Filed under: The Edge Of Insanity


I ADORE the Tudors. JRM can make me all tingly in my girly bits.
I also LOVE that time in history. I actually really, really enjoy reading about royalty in the past (not this modern un-interesting stuff).
Have you read about Catherine the Great of Russia? She’s the BOMB!
We get to watch the Tudors on CBC. My 12 year old daughter is in love with King Henry. I keep telling her that in real life he had red hair and turned into a fat obnoxious pig but she’s not buying it.
Which is why I now tivo the show and watch it when she’s not around.
Great list. And FADKOG rocks. Not as much as me, of course, but she is a close second.
Heh.
Oh my God, The Tutors! Kill me now. LOVE that show and can’t wait to slobber over Jonathon Rhys Meyers again.
And falling asleep with the rain and windows open? I’m actually contemplating doing that right now!
I could like your uncle.
This was such a great and hilarious post – and not because you said such nice things about me, but that was truly sweet and humbling!
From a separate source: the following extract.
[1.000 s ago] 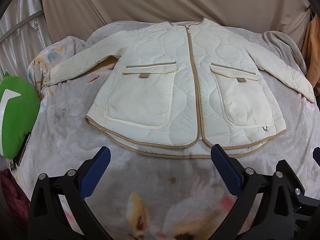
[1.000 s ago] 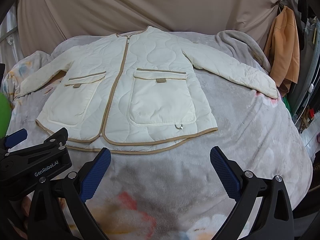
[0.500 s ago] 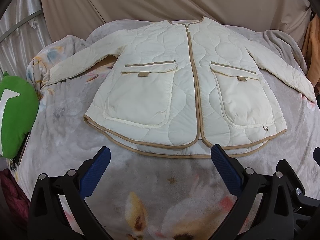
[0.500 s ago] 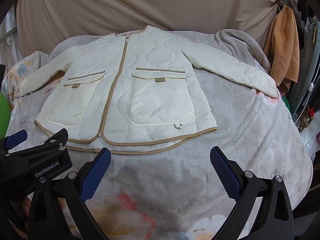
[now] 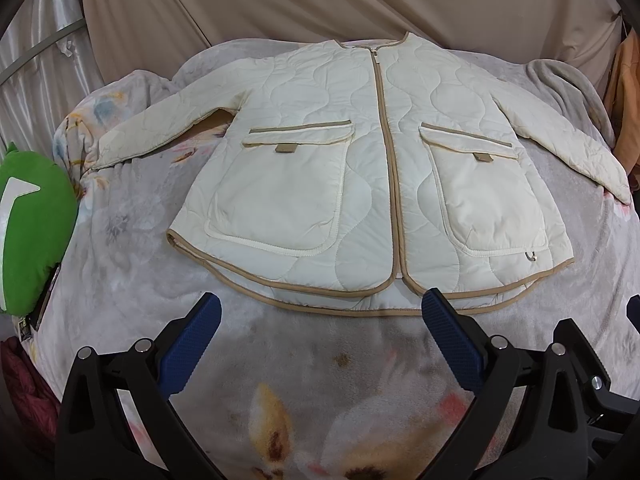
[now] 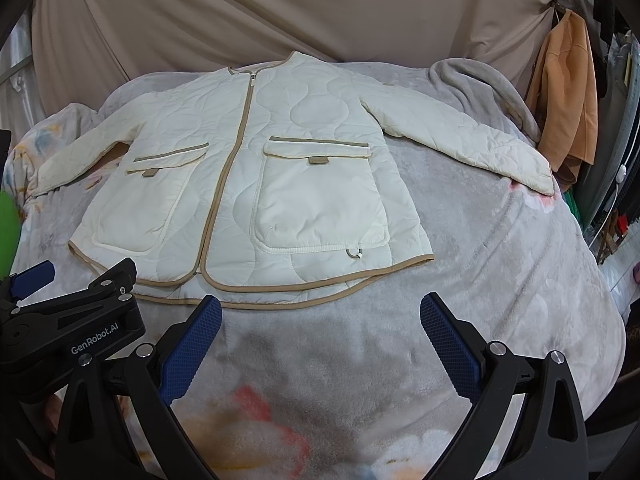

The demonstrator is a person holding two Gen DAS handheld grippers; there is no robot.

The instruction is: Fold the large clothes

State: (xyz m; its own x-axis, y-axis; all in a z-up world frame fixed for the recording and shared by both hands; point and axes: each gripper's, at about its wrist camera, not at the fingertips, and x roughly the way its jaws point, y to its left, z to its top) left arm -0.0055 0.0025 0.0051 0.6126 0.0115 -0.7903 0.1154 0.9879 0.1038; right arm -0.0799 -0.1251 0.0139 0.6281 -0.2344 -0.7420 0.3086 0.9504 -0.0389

Your mammary glandwagon list is fantastic! In fact, I’m putting “mammary glandwagon” on my list!
So let’s see what we match up on here:
– love of cleaning? Check
- that delight in having the house to one’s self? Check
- fountain pop? Double check (which, yeah! You call it pop, too!)
- Reading? Check
So, so much!
I’ve never seen The Tudors, but it’s on the list to hunt down however I may be able to. JRM is all kinds of hot!
You’re a delight, my friend. I’m glad we’ve crossed paths!
I love the Tudors too and we don’t have Showtime either. Direct TV showed season 1 unedited a couple monhs ago & I was able to record it.
SO funny, My mom would flip the fuck out if she heard me say the word tits too. Oh sorry, do you mind if I cuss in her?
Smack at the top of my list of Things That I Find Very Nice, Indeed is reading your blog. It’s wonderful!!! It always puts a smile on my face:)
(looking around)
I love to clean my house too. I will use a toothbrush to clean tile grout. I have used wooden skewers to clean out the crevices of Sprite’s carseat. Anal is a wonderful word in my house.
God I wish I was anal like you and Jen. Maybe then Thomas wouldn’t bitch so much. lol. Then I could be the bitcher, instead of the bitchee.
Very very funny Sam!
Oh, there’s very little that’s better than what we in the South call a coke with ice. Fountain pop, to you, coke on ice to me even if it’s really 7-up, Dr. Pepper, you get the picture…it’s called a coke.
Windows are cranked open and Hurricane Ike is going to sing me to sleep!!!